# unwanted blue blur



## kylepianoman (Oct 8, 2009)

I don't know what causes this, but on one particular lens there is a blue blue that appears on some, but not all photos.

This happened after I visited Niagara (maybe water got trapped?)
At first I thought it was just a fingerprint so I diligently cleaned the lens but it's still there in the same exact location.

I use a old ricoh film camera, with a kiron 28-210 lens, and a polarizing 
filter



heres an example


----------



## dxqcanada (Oct 8, 2009)

This only occurs with one particular lens ?
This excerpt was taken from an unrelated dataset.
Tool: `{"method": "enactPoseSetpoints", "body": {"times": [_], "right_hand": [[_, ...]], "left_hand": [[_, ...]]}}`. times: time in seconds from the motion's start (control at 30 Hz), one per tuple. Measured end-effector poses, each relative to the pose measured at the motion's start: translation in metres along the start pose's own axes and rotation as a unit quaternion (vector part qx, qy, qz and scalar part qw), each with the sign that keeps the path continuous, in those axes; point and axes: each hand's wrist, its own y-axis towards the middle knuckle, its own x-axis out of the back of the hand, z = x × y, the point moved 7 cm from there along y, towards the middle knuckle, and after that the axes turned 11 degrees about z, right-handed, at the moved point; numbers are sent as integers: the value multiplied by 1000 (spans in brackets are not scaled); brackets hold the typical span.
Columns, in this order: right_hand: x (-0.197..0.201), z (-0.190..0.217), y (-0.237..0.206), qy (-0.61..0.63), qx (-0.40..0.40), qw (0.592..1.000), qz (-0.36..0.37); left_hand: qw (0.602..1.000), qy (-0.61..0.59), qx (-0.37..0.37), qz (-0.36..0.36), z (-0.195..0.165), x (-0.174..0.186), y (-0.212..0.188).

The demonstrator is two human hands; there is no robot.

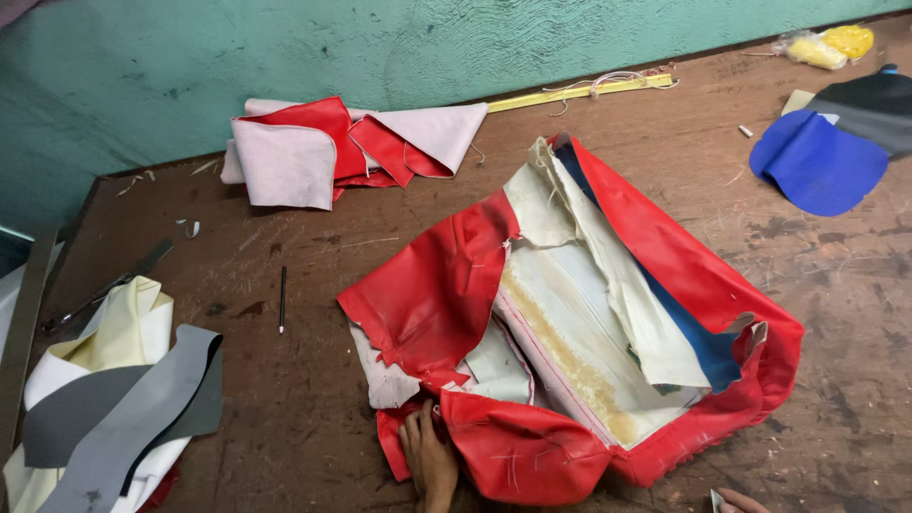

Did you check the rear lens element ?
Is there any moisture inside the lens ?


----------



## kylepianoman (Oct 8, 2009)

I'm not really sure what to look for...


----------



## citjet (Oct 12, 2009)

I think this may be a leak in your film cover on the back of the camera or a leak in your lens if it only occurs with one particular one.  My old Pentax experienced the same problem.


----------



## Gecko23 (Oct 14, 2009)

kylepianoman said:


> I use a old ricoh film camera, with a kiron 28-210 lens, and a polarizing filter



Maybe its just lens flare?  

I mention this because I have an old Vivitar 135mm that produces similar oddities under all sorts of lighting conditions when its hood isn't extended.


----------